» Your instructions: Could you print exactly the lines of the listing below, starting at the line that has "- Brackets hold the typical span" and ending at the line that has "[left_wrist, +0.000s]", and only those lines?

» Data shown:
Segment Open

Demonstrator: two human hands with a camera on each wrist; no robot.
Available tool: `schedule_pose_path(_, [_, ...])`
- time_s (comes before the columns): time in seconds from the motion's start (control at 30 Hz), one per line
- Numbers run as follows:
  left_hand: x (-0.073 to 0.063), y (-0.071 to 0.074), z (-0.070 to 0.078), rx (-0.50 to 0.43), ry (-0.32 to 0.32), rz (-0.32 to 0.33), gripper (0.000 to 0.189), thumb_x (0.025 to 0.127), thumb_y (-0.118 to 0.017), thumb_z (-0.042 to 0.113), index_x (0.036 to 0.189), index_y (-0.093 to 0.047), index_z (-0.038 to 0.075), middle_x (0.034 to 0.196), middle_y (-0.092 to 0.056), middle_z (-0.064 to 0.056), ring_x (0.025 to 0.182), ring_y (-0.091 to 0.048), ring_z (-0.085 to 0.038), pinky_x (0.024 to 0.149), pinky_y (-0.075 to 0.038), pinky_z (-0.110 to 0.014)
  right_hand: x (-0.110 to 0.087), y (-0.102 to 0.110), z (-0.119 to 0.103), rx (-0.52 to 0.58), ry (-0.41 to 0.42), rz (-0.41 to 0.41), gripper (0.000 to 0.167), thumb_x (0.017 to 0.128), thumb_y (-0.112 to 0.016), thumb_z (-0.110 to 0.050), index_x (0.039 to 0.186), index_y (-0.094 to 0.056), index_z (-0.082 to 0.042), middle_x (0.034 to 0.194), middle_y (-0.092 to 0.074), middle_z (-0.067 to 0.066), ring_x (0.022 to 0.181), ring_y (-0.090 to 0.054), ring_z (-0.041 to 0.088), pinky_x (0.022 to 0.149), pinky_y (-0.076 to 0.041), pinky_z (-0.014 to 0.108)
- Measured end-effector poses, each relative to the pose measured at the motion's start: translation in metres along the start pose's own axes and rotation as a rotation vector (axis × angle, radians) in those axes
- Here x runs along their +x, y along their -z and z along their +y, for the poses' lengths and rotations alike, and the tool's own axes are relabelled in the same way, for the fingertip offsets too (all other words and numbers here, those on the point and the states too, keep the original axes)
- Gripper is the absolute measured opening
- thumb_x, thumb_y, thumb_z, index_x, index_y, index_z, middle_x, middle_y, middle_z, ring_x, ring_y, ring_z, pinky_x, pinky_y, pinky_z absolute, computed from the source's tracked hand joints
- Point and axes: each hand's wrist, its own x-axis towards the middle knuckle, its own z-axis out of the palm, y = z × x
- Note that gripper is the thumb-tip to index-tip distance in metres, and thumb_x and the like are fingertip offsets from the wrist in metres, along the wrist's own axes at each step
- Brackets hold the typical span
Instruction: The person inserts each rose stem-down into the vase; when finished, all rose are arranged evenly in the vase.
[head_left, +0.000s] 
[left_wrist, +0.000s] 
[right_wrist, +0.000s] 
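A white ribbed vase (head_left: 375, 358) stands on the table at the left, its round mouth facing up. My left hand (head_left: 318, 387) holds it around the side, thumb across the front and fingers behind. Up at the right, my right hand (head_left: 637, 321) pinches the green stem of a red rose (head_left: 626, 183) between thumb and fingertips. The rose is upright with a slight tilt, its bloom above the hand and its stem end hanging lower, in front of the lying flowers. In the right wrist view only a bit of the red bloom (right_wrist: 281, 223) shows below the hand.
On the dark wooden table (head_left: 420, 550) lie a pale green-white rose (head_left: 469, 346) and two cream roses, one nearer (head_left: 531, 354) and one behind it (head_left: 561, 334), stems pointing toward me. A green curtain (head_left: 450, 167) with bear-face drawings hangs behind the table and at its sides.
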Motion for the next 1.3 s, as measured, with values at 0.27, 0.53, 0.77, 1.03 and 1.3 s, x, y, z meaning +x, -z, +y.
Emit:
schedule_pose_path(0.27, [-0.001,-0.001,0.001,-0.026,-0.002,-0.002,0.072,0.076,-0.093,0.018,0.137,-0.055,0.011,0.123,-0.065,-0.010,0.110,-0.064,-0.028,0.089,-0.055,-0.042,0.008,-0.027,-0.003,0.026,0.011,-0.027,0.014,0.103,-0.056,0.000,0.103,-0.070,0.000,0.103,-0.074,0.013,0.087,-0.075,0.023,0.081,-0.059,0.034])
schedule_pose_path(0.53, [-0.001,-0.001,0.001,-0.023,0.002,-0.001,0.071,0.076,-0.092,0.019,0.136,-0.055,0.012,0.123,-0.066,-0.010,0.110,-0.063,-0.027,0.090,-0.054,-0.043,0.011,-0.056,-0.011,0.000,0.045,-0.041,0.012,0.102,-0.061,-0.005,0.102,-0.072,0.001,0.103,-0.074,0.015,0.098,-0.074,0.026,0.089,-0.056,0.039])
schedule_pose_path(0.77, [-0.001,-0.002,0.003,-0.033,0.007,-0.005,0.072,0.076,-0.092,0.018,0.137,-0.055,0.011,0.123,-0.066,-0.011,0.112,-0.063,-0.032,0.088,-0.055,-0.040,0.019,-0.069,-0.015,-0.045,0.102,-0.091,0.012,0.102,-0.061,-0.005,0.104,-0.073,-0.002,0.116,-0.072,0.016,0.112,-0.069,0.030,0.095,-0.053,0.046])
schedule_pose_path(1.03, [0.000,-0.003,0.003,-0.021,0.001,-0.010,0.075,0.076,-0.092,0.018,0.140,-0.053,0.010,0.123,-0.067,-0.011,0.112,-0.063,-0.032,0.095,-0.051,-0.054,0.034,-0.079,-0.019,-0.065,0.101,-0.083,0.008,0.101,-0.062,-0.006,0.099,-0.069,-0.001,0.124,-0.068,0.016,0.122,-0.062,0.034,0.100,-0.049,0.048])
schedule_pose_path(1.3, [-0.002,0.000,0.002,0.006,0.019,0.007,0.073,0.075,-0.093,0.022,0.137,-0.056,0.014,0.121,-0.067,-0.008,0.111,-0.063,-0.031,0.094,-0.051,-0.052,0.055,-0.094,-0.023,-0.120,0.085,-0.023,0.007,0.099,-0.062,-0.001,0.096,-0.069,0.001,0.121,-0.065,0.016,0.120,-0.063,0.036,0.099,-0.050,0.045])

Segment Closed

» Solution to this task:
- Brackets hold the typical span
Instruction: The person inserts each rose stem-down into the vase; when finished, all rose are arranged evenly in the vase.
[head_left, +0.000s] 
[left_wrist, +0.000s] 

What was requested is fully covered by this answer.